- Education: Bocconi University (Laurea) Tinbergen Institute / Erasmus University Rotterdam (PhD)
- Known for: Research on monetary shocks, sticky prices, and the demand for liquid assets
- Scientific career
- Fields: Macroeconomics Monetary economics
- Institutions: Luiss University

= Francesco Lippi (economist) =

Francesco Lippi is an Italian macroeconomist currently serving as a professor of economics at Luiss University in Rome. He is a Senior Fellow of the Einaudi Institute for Economics and Finance (EIEF) and since 2021 has served as the Editor-in-Chief of The Economic Journal. In 2024, Lippi was elected a Fellow of the Econometric Society.

==Early life and education==
Lippi studied economics at Bocconi University in Milan, where he received a Laurea degree with highest honors. He later completed a PhD in economics at the Tinbergen Institute of Erasmus University Rotterdam in 1997.

==Career==
Lippi began his professional career at the Bank of Italy, joining its research department in 1996. He later served as head of the Monetary Analysis Unit from 2003 to 2006.

In 2006 he joined the University of Sassari as professor of economics, where he remained until 2018. He subsequently joined Luiss University as professor of economics.

Lippi has also held visiting and research positions at several institutions, including the Hoover Institution at Stanford University. He is a research fellow of the Centre for Economic Policy Research (CEPR) and a senior fellow of the Einaudi Institute for Economics and Finance (EIEF).

In 2019 he became joint managing editor of The Economic Journal, and in August 2021 he was appointed editor-in-chief of the journal.

==Honors and awards==
Lippi was awarded European Research Council (ERC) Advanced Grants in 2013 and 2021. He received the Luiss Teaching Excellence Award for the 2019–2020 academic year. In 2024, he was elected a Fellow of the Econometric Society. He was awarded the Premio De Sanctis for Economic Science in 2025.

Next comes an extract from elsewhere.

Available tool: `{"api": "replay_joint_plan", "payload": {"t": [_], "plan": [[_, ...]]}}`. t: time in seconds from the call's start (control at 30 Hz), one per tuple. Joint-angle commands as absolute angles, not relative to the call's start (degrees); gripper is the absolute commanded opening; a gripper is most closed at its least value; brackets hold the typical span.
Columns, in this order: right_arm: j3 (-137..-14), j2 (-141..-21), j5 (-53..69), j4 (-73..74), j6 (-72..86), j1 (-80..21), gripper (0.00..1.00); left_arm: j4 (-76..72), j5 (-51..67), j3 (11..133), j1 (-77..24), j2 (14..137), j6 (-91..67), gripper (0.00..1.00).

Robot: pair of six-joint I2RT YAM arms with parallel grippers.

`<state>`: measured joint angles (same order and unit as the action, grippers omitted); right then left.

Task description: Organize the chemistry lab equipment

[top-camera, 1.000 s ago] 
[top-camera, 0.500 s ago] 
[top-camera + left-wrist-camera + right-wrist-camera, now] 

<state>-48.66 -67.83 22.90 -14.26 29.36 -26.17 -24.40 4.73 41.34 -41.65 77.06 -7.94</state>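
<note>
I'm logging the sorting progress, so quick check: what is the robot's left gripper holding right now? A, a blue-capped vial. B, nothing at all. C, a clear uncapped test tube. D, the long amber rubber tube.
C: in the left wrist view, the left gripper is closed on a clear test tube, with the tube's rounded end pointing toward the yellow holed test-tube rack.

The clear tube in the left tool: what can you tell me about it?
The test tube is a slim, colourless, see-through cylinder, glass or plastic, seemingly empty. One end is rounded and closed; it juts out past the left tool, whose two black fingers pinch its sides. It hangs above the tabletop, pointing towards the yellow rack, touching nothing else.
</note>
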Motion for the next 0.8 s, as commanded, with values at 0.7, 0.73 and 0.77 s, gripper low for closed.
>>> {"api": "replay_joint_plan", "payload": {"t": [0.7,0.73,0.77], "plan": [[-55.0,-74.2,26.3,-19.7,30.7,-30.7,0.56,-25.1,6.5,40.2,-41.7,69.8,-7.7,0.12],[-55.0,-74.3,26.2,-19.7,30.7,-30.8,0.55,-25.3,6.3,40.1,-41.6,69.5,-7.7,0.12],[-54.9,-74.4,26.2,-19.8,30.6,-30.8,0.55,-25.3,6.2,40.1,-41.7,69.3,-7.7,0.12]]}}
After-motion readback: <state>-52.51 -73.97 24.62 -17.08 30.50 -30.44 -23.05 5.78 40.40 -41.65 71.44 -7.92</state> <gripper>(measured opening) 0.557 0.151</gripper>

== Selected publications ==

- Lippi, Francesco (2003). "Strategic Monetary Policy with Non-Atomistic Wage Setters". Review of Economic Studies. 70 (4): 909–919.
- Fuchs, William; Lippi, Francesco (2006). "Monetary Union with Voluntary Participation". Review of Economic Studies. 73: 437–457.
- Alvarez, Fernando; Lippi, Francesco (2009). "Financial innovation and the transactions demand for cash". Econometrica. 77 (2): 363–402.
- Alvarez, Fernando; Le Bihan, Hervé; Lippi, Francesco (2016). "The real effects of monetary shocks in sticky price models: a sufficient statistic approach". American Economic Review. 106 (10): 2817–2851.
- Alvarez, Fernando; Lippi, Francesco (2022). "The analytic theory of monetary shocks". Econometrica. 90 (4): 1655–1680.
- Alvarez, Fernando; Lippi, Francesco; Oskolkov, Aleksei (2022). "The Macroeconomics of Sticky Prices with Generalized Hazard Functions". The Quarterly Journal of Economics. 137 (2): 989–1038.
- Alvarez, Fernando; Lippi, Francesco; Souganidis, Panagiotis (2023). "Price Setting with Strategic Complementarities as a Mean Field Game". Econometrica. 91 (6): 2005–2039.
- Cavallo, Alberto; Lippi, Francesco; Miyahara, Ken (2024). "Large shocks travel fast". American Economic Review: Insights. 6 (4): 558–574.